O direito dos demais condôminos é prioritário e resulta da necessidade de ser combatido o abuso de direito (art. 187, do CC) e o desvio da função social da propriedade (art. 5º, XXIII, da CF) que o lesante reiteradamente pratica, bem como para permitir qualidade de vida digna aos vizinhos (art. 1º, III, da CF). Evidentemente, esse direito poderá ser exercido somente quando as infrações reiteradas atingirem um patamar de insuportabilidade, grau de insatisfação que se reconhece em se constatando que nada mudou mesmo depois do exaurimento das providências previstas (as multas). Não é preciso que exista cláusula na convenção autorizando que se peça a expulsão do condômino nocivo, embora fosse salutar que existisse essa regulamentação, mas a falta de inserção de uma ocorrência dessa ordem no estatuto não poderá impedir que o grupo recorra ao Judiciário para pleitear o cumprimento da convenção e da lei. É indispensável, contudo, que se delibere a respeito em assembleia designada especificamente para esse fim, cientificando o infrator para que exerça seus direitos, na forma do art. 5º, LV, da CF.
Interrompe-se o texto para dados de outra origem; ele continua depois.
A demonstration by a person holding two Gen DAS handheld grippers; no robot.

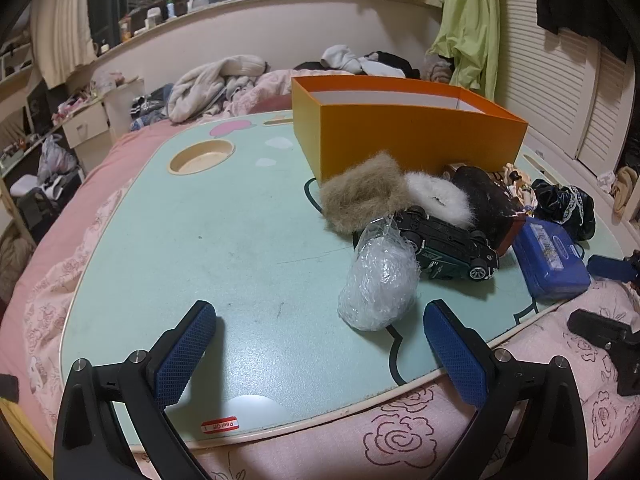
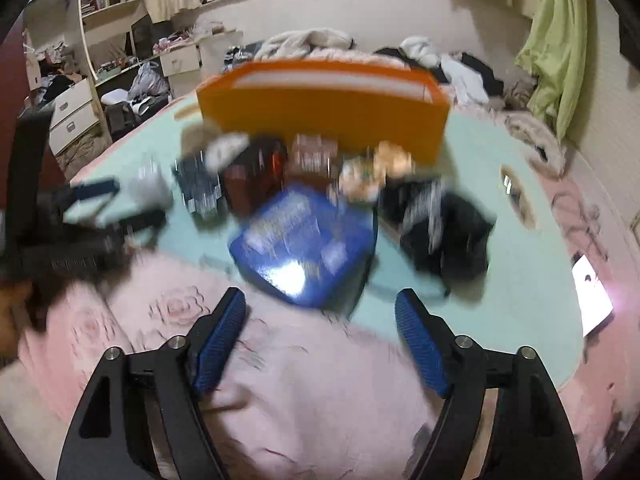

Recorde-se que o objetivo é a coerção física do condômino nocivo que age contra os costumes regulamentares e não contra o seu direito de propriedade, o que não obsta que se tome, no futuro, medida nesse sentido, providenciando-se a alienação forçada, mediante processo que seguirá o modelo do art. 1.113 do CPC. O dono da coisa recebe o produto da venda (sub-rogação), descontadas, como admite o preclaro Francisco Loureiro, "as multas e indenizações exigíveis". Acrescente-se, pela experiência (art. 335 do CPC), que é presumido o não pagamento de taxas condominiais e impostos municipais, o que recomenda que o Juiz mande apurar para proceder a respectiva dedução do numerário a ser liberado ao ex-condômino, de maneira a entregar ao comprador o bem livre desse ônus.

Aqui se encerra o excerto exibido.